One such trend is the splintering of the ransomware ecosystem, as noted by David Dunn, EMEA head of the cybersecurity practice at FTI Consulting. This splintering has led to a rise in lone wolf ransomware attacks, with individuals or very small groups operating independently. This shift has made it easier for attackers to go it alone or stand-up their own ransomware group, leveraging leaked RaaS source code.
The distinction between initial access brokers, affiliates, and core operators has become increasingly blurred. Numerous smaller ransomware operations such as Akira, DragonForce, and Qilin have emerged, with tactics that are more aggressive and less constrained by traditional norms. These groups are developing tools to disable or blindside endpoint detection and response (EDR) tools, making their attacks more stealthy and harder to detect.
The average ransom amount has steadily increased through 2025, according to David Dunn. However, the data breach aspect of ransomware is becoming the prominent method to extort victims, rather than offers to decrypt data. This shift is likely driven by the fact that companies are getting wise to data encryption and improving their backups.
The ransomware landscape is also seeing a rise in targeted attacks. The Warlock Group (also known as GOLD SALEM) has been particularly active, conducting targeted attacks since March 2025 using advanced techniques exploiting vulnerabilities in enterprise software. Notable targets include Ameos hospitals and the energy sector in Germany, with ransom demands reportedly reaching up to 15 million euros, as in the Entega case. The Entega attack also affected regional service providers such as Count+Care GmbH and several municipal utilities in Frankfurt and Mainz.
On a positive note, ransom payment bans are being mooted in multiple countries, and this is already starting to have an impact on the number of firms actually paying up. Additionally, regular staff training, updates, and alerts can help keep employees vigilant against evolving ransomware threats.

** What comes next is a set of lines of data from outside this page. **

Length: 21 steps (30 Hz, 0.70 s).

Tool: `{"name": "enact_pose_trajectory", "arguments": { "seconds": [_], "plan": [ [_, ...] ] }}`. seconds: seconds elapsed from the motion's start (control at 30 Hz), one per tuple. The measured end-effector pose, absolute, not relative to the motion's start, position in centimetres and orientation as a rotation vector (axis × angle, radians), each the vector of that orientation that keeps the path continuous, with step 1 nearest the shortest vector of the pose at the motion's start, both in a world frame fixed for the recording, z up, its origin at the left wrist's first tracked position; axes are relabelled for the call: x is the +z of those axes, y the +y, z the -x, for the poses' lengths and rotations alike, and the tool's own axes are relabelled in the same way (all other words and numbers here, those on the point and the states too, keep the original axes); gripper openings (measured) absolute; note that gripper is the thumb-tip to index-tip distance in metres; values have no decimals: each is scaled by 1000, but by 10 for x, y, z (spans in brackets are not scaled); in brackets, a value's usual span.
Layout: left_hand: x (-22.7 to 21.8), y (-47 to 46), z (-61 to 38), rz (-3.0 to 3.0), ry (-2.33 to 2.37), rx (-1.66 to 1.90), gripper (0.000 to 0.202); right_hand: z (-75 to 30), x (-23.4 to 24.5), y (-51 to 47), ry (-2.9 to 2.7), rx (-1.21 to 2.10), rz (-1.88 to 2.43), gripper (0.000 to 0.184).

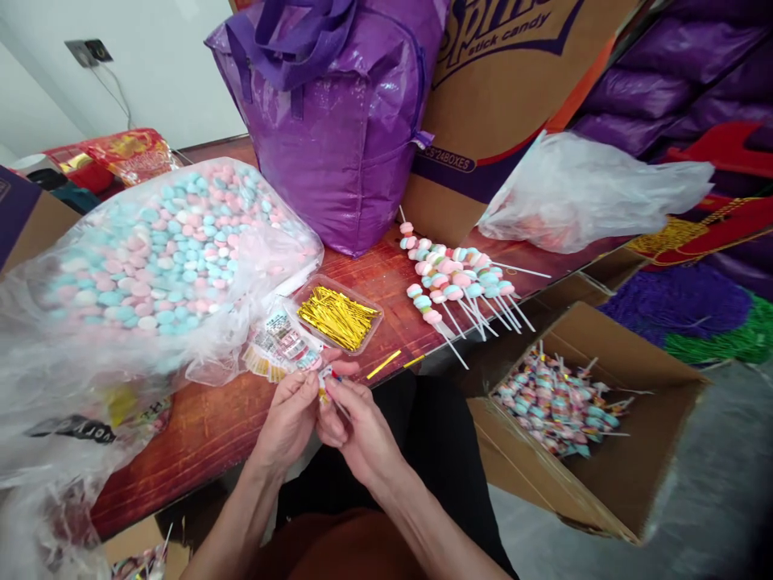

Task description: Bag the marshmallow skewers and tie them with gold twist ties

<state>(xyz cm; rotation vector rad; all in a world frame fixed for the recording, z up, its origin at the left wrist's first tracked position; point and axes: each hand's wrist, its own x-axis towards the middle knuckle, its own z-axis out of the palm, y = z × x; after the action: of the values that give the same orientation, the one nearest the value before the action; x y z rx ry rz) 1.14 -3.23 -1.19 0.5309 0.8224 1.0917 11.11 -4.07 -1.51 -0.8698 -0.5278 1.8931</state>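
Observation:
My left hand [294, 411] and my right hand [362, 423] meet at the table's front edge, fingers pinched together. Between them is a candy stick in a printed wrapper [324, 379], mostly covered by my fingers. A bit of its white stick shows under my right thumb. Just beyond lie fanned printed wrappers [283, 342] and a clear plastic tray [379, 321] of gold twist ties [336, 316]. Two loose ties [384, 365] rest on the table to the right. Farther right is a pile of unwrapped marshmallow-like candy sticks [456, 274], pink, blue and white.
A big clear bag of pink and blue candies [175, 250] covers the table's left. Behind stand a purple bag [338, 121] and a large carton [513, 89]. An open cardboard box [649, 459] with wrapped candy sticks [555, 399] sits low at right.

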Motion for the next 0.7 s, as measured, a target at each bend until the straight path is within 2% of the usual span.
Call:
{"name": "enact_pose_trajectory", "arguments": {
  "seconds": [0.07,0.13,0.2,0.27,0.37,0.47,0.7],
  "plan": [
    [-11,-32,-6,-481,823,1170,27,-116,-13,-39,-833,1924,954,40],
    [-10,-29,-2,-455,841,1315,26,-126,-8,-31,-1357,1717,1103,36],
    [-9,-23,0,-479,890,1442,29,-139,-3,-16,-1805,1232,1309,31],
    [-9,-19,2,-535,949,1459,32,-149,1,5,-1943,715,1590,27],
    [-12,-16,-1,-556,984,1386,30,-152,1,39,-1973,297,1925,20],
    [-14,-14,-5,-533,943,1402,31,-147,-7,61,-2069,220,2029,16],
    [-16,-5,-1,-477,918,1397,34,-141,-8,65,-2060,243,2111,23]
  ]
}}
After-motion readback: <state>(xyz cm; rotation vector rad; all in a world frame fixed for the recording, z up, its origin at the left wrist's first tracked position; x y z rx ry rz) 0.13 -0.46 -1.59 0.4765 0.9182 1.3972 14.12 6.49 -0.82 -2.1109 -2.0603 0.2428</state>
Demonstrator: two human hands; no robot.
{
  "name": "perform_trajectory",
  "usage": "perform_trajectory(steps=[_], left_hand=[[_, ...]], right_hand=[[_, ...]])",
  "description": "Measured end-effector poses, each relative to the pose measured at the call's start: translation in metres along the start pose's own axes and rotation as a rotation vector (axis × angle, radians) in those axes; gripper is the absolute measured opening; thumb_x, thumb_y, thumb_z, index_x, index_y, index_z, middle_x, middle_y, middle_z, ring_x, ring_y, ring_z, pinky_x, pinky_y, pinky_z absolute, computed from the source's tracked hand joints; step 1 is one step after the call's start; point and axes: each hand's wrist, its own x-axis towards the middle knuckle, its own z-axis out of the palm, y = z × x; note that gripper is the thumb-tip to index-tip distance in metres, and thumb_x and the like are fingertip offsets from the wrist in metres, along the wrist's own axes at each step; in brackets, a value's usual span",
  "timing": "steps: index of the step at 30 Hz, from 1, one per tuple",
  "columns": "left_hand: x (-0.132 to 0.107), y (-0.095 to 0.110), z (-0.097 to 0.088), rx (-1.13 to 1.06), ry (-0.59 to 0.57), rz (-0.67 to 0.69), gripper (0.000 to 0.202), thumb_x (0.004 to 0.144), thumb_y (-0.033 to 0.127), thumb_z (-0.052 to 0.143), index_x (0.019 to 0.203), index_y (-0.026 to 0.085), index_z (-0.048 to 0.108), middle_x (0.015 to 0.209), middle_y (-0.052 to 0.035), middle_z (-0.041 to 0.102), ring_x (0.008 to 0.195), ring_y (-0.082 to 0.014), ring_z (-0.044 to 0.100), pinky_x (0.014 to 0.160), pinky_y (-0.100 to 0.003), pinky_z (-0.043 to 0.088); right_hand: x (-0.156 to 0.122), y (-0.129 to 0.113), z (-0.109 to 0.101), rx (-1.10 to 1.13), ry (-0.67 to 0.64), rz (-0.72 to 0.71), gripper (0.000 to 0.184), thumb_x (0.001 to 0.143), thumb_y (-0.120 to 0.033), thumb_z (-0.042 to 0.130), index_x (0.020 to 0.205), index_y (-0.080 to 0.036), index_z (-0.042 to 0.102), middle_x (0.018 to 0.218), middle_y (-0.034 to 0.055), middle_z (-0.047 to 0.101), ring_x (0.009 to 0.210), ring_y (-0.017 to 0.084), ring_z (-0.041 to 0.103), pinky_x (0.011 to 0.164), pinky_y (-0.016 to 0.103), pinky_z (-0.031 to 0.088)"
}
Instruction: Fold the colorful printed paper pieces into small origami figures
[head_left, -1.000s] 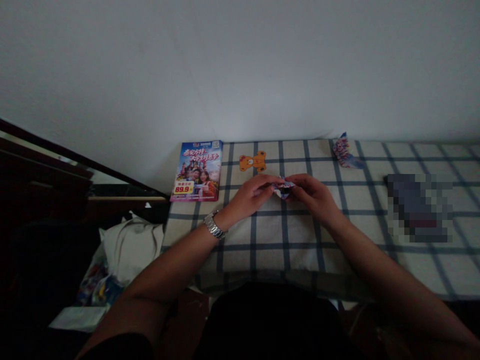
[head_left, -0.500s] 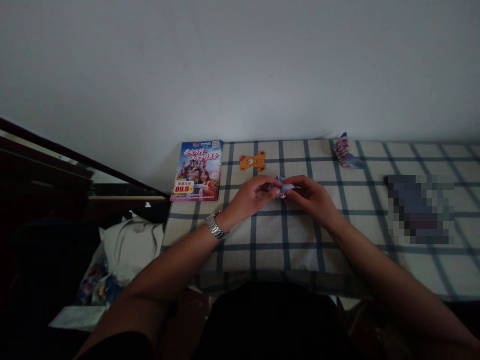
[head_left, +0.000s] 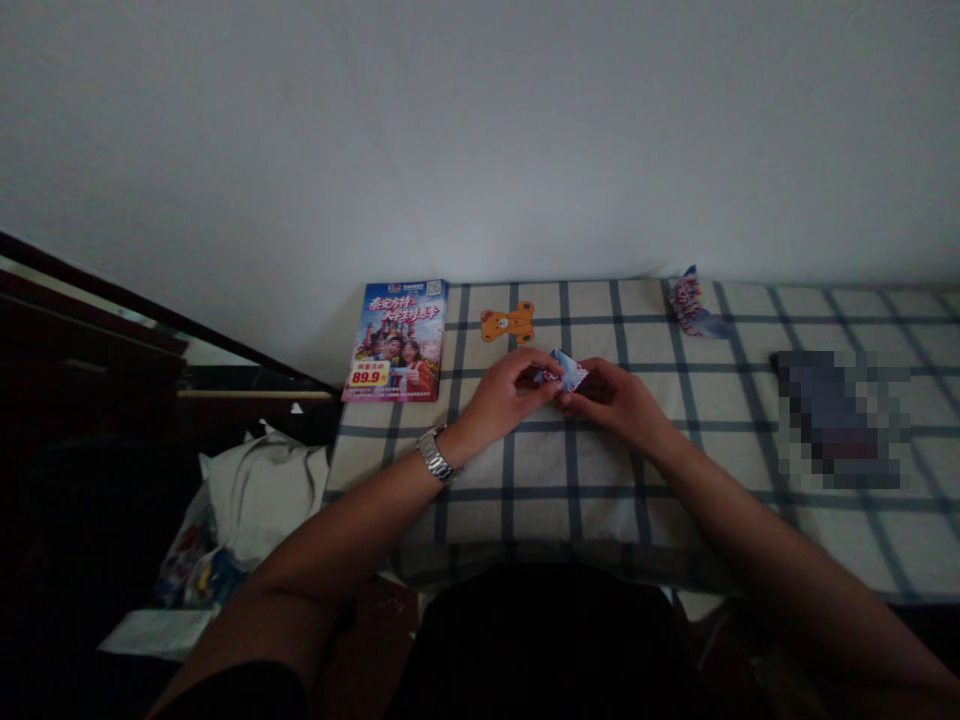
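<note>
Over the checked cloth, both of my hands pinch a small folded piece of printed paper (head_left: pixel 571 374), blue, white and pink. My left hand (head_left: pixel 519 385), with a metal watch (head_left: pixel 435 453) at the wrist, grips its left side between thumb and fingers. On its right edge, the thumb and fingers of my right hand (head_left: pixel 616 398) are closed. Fingers cover part of the paper. Behind my left hand lies a flat orange bear shape (head_left: pixel 507 323). A stack of printed flyers (head_left: pixel 396 342) sits to the left. Farther back on the right stands a folded paper piece (head_left: pixel 691 303) in similar colours.
A checked cloth (head_left: pixel 480 510) covers the surface, which meets a pale wall (head_left: pixel 525 140) at the back. A dark, pixelated flat object (head_left: pixel 832 410) lies on the right. Below the left edge are a white bag (head_left: pixel 266 495) and dark furniture (head_left: pixel 75 340).
The folded paper between my fingers has turned and opened out, so a flatter, pointed blue-white face shows. My right fingers have shifted slightly along its edge. The other things stay put.
</note>
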Motion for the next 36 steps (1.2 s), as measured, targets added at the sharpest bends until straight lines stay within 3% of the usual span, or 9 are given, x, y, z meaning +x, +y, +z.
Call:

It's important to note that groups such as Cl0p and Termite have become proficient in exploiting internet-facing software and services. Credentials to EDR consoles or testing services are openly bought and sold on the dark web, highlighting the need for robust security measures.
Chainalysis data from February 2025 shows a 35% overall decrease in total volume of ransom payments. This could be a sign of the changing ransomware landscape, with prolific groups being taken down and fewer firms succumbing to ransom demands. The Dragonforce ransomware-as-a-service (RaaS) operation has made headlines following retail breaches against M&S and the Co-op.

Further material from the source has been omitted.